BEGIN

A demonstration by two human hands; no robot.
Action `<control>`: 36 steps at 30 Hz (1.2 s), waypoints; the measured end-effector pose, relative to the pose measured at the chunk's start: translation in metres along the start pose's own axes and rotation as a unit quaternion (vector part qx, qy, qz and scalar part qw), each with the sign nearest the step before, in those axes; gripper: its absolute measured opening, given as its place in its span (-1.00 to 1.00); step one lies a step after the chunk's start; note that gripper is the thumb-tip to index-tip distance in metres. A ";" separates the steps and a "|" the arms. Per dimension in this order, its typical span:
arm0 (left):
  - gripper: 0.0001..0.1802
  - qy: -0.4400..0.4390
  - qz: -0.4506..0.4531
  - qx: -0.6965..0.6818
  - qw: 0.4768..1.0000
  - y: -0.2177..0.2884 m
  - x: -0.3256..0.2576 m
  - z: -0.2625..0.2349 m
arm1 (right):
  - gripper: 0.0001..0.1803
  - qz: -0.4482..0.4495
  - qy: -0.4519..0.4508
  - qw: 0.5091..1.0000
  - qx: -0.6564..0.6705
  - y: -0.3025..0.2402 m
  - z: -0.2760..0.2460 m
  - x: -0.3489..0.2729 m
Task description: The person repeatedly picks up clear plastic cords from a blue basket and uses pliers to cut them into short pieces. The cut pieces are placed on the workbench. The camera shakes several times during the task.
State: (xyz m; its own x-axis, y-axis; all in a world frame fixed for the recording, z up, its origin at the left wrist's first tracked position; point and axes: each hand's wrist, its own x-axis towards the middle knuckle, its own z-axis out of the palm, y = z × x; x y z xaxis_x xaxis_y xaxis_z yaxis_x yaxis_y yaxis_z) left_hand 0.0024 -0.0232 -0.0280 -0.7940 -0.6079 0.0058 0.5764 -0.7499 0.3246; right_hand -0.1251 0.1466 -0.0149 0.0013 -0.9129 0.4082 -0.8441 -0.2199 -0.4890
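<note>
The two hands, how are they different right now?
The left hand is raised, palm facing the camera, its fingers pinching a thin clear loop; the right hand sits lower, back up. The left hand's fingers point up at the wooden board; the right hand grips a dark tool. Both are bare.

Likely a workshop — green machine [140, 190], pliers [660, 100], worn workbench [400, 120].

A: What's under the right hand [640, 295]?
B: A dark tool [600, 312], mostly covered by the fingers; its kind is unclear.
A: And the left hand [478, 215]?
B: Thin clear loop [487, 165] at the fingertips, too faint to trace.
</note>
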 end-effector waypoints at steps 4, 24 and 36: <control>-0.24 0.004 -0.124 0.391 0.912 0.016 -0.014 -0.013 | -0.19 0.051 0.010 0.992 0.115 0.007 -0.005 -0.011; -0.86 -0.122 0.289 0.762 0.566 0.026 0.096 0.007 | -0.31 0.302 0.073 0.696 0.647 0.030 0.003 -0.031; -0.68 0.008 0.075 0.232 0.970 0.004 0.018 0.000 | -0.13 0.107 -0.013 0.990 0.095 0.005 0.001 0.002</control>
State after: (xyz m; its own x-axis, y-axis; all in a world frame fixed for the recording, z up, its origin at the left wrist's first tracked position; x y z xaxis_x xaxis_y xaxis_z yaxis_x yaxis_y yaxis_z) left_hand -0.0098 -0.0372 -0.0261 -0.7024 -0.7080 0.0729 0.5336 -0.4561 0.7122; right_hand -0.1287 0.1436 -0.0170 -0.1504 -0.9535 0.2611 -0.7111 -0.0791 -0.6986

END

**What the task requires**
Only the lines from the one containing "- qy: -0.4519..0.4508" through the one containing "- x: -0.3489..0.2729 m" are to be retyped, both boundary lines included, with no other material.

**Solution to this problem**
  - qy: -0.4519..0.4508
  - qw: 0.5091..1.0000
  - qx: -0.6564..0.6705
  - y: -0.3025..0.2402 m
  - z: -0.2760..0.2460 m
  - x: -0.3489..0.2729 m

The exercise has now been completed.